Народ и элита. Полузабытое интервью 2005 года.

Jan 22, 2013 22:45


На днях мне передали книгу Т.Чесноковой и Н.Черкесовой «Россия-Delete», изданную издательствами «Яуза» и «Эксмо» в 2007 г. Оказалось, что в нее (сс. 204-212) вошло мое интервью, данное одному из ее авторов в начале 2005 г. В книге это интервью опубликовано без указания моего имени - в соответствии с тогдашним замыслом авторов книги - но под заголовком «Экономист». Наряду с моим интервью в главе есть еще четыре диалога: «Заводчик», «Губернатор», «Чиновник», «Политик». Текст интервью представляется интересным тем, что отражает некоторые мои соображения тогдашнего времени на заданную интервьюером тему «Народ и элита».

Диалог пятый
Экономист

Во время беседы - высокопоставленный сотрудник президентской администрации с большим опытом науч­ной и преподавательской деятельности. Возраст - не­много за 40 лет. Постоянно живет в России, но после отставки уехал поработать за границу.

«Что такое элита - большой и темный вопрос. Каждый вкладывает свой смысл в этот термин. Если разрыв и су­ществует, то между народом и той небольшой частью элиты, которую я узнал в последнее время. Назовем ее властной элитой. Этот разрыв связан с уровнем и обра­зом жизни, и он увеличивается. На разницу в уровне и образе жизни накладывается чудовищная смесь из об­рывков того, что мы называли образованием, и шаман­ских представлений о стране, обществе, экономике и окружающем мире.

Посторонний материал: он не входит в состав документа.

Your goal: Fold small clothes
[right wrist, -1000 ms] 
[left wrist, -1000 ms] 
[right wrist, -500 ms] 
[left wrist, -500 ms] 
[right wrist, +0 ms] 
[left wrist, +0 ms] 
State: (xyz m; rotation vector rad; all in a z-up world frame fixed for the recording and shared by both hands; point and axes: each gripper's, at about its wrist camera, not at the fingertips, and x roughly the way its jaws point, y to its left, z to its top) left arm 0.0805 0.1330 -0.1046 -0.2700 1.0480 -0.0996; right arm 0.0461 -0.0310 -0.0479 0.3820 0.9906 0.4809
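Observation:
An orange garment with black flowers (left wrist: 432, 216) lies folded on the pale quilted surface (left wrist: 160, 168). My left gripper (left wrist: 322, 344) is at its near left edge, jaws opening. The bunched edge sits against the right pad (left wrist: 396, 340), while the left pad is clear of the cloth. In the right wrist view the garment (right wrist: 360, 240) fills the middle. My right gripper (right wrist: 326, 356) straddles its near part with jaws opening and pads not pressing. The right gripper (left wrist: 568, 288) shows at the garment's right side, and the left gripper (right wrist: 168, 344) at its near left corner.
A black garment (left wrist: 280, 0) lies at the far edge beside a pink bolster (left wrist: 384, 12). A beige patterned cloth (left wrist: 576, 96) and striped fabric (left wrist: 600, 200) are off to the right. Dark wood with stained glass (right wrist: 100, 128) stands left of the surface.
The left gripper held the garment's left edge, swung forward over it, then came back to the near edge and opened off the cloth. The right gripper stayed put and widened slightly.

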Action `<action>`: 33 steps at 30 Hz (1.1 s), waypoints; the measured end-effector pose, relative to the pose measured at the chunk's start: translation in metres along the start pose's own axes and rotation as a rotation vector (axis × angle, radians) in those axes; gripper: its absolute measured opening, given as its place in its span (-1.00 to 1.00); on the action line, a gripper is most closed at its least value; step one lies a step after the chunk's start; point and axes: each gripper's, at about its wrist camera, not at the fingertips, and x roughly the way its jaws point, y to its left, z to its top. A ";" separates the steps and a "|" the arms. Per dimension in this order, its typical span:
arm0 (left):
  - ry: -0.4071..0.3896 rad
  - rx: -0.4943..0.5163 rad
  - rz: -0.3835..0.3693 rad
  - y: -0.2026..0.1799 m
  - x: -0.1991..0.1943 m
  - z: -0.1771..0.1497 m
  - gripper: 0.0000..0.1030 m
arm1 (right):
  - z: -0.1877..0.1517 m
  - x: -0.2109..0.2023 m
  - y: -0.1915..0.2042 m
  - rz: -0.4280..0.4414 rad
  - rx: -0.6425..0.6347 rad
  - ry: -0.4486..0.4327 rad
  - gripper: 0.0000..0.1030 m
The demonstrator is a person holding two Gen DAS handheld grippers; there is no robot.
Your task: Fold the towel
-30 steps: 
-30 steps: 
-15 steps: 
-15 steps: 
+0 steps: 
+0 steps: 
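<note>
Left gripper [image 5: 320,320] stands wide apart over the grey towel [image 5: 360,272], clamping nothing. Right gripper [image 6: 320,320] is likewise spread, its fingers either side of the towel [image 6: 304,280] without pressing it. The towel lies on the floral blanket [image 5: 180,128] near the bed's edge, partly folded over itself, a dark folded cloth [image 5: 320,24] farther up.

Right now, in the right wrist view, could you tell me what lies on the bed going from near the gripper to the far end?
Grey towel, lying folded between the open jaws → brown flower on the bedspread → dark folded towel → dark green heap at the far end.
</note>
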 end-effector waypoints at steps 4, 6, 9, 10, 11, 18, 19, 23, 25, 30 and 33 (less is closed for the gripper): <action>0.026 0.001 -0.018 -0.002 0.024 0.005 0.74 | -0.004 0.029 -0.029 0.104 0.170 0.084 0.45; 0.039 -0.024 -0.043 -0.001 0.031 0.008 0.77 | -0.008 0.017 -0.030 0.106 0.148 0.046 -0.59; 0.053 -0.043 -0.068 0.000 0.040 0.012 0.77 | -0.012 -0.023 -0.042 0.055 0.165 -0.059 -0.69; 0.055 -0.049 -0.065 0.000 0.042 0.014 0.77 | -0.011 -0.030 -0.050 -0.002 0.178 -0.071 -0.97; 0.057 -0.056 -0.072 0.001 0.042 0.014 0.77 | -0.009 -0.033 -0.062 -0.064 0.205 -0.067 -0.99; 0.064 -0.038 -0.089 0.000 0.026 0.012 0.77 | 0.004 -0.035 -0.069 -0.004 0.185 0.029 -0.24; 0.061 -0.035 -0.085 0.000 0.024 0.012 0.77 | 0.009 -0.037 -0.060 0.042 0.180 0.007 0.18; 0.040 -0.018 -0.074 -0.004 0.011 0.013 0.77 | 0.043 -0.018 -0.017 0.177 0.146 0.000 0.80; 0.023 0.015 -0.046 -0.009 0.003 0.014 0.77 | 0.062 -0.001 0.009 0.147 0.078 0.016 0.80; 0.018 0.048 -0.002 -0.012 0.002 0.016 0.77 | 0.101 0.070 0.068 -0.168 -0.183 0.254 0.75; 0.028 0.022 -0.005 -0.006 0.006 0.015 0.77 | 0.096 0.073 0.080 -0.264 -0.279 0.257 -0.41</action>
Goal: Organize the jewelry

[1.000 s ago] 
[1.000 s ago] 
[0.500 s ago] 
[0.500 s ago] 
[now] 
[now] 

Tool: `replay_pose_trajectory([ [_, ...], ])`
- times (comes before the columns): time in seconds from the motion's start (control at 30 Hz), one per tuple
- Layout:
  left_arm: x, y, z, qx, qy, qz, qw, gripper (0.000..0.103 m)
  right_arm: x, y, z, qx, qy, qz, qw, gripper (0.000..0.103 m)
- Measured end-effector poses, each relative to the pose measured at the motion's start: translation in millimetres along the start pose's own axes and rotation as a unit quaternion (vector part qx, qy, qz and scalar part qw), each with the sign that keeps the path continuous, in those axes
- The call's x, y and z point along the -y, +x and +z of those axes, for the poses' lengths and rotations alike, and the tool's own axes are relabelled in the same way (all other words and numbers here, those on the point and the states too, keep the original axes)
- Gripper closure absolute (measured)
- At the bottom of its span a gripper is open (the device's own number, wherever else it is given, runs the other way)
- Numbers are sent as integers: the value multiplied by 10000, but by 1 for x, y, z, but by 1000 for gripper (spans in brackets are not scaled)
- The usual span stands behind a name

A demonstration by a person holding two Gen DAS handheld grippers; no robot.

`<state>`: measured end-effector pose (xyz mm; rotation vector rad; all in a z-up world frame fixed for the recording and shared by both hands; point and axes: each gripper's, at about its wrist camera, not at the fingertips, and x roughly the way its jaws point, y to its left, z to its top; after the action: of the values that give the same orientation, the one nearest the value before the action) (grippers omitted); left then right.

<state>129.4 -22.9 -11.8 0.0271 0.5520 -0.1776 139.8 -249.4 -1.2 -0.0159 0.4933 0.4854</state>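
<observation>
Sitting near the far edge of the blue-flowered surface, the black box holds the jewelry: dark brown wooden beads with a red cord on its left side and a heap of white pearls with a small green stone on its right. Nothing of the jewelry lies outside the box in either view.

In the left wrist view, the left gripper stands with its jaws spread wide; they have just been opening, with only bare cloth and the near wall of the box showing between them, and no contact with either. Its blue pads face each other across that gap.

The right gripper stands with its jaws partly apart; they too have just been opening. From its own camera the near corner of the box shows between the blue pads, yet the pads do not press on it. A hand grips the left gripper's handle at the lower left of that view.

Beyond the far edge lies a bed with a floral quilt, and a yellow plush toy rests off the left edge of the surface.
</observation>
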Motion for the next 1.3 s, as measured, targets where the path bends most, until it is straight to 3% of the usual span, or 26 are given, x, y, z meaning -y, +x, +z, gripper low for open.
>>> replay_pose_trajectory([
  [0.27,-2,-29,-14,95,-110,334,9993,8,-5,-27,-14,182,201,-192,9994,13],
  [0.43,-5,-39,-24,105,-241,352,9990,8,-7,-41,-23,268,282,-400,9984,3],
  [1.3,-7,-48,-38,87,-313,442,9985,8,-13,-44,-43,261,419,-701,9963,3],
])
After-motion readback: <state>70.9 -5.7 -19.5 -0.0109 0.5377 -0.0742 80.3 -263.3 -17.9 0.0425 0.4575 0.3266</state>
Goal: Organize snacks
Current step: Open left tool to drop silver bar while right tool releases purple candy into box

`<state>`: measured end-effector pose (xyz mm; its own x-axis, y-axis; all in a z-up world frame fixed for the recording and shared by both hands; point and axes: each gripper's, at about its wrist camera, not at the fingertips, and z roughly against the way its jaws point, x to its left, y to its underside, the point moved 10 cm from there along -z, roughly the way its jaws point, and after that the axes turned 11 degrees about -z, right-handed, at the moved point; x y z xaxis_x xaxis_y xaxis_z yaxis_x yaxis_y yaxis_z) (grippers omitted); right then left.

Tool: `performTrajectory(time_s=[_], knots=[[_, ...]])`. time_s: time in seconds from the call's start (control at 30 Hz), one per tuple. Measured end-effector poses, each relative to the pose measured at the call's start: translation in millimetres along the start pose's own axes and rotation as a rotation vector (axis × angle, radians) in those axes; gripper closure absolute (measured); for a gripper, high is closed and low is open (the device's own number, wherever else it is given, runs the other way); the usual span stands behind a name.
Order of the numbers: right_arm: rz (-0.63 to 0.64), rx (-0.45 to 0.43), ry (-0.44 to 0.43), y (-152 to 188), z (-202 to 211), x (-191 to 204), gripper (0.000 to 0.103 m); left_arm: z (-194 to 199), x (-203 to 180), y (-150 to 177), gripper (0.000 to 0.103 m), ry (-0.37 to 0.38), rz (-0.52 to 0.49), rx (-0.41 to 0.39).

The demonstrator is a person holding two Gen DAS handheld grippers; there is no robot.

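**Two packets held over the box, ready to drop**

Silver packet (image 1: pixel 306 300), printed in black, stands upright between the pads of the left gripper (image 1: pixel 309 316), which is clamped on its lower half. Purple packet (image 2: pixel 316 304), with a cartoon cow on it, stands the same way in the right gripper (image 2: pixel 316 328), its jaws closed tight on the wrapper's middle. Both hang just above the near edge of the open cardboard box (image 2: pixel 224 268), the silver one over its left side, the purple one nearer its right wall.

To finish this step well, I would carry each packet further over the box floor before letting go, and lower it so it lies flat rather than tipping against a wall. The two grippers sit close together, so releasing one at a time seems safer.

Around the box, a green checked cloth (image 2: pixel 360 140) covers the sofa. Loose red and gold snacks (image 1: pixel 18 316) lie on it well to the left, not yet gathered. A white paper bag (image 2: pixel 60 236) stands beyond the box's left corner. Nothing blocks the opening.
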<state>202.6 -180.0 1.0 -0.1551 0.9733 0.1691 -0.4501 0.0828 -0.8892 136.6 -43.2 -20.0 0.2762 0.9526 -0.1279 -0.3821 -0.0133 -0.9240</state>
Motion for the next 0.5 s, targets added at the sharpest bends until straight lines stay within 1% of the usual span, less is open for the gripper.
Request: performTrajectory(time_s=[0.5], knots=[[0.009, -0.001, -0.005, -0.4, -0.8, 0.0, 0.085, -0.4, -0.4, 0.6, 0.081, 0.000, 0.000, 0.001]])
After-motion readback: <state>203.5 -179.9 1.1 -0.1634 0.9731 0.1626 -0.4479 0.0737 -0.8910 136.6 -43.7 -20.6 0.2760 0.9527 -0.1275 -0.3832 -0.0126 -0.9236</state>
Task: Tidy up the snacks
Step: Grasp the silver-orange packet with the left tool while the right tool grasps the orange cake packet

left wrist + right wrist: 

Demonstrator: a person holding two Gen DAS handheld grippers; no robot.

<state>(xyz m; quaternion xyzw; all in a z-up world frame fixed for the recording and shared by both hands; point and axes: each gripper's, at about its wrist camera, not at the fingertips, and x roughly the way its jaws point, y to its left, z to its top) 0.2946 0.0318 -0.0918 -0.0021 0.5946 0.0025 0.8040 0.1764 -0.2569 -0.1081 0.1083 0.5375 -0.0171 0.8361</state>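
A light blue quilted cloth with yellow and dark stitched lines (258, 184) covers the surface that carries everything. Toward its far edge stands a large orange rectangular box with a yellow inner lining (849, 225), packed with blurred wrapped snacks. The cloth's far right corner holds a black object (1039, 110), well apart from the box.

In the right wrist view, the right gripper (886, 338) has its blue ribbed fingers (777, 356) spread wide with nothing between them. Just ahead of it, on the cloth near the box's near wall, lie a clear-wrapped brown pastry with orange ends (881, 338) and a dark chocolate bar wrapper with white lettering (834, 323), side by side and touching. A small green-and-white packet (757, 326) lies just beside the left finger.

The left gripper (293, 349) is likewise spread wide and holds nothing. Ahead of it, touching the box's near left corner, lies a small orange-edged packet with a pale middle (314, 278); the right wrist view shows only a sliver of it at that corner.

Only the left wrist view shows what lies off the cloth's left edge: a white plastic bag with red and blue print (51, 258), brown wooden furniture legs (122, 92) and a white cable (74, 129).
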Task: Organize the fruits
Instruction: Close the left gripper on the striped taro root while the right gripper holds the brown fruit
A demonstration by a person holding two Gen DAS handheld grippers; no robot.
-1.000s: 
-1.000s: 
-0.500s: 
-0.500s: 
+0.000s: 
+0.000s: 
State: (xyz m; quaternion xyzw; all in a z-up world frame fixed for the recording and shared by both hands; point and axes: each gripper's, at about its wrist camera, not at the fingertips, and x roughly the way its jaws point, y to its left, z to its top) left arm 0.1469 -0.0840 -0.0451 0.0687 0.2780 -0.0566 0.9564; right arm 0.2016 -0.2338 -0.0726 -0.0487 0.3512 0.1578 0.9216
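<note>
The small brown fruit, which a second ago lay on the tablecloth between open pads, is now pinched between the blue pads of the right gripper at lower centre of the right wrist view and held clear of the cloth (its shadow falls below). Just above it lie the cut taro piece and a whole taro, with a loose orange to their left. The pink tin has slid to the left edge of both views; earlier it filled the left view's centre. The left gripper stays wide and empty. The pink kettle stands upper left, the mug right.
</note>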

Одна из принципиальных нынешних проблем в том, что у властной элиты в России нет даже отдаленно адекватного представле­ния о своем народе, о нации, о том, как в стране жизнь устроена. Мы жи­вем в параллельных мирах. Значительная часть жизни не отражается ни в официальных источниках, ни в газе­тах и телевизоре, ни в публицистике. Для части элиты, художественной или технической, например, такое неве­дение не очень опасно. От того, что она оторвана гео­графически, физически и ментально от народа, ни ей, ни народу не холодно, не жарко.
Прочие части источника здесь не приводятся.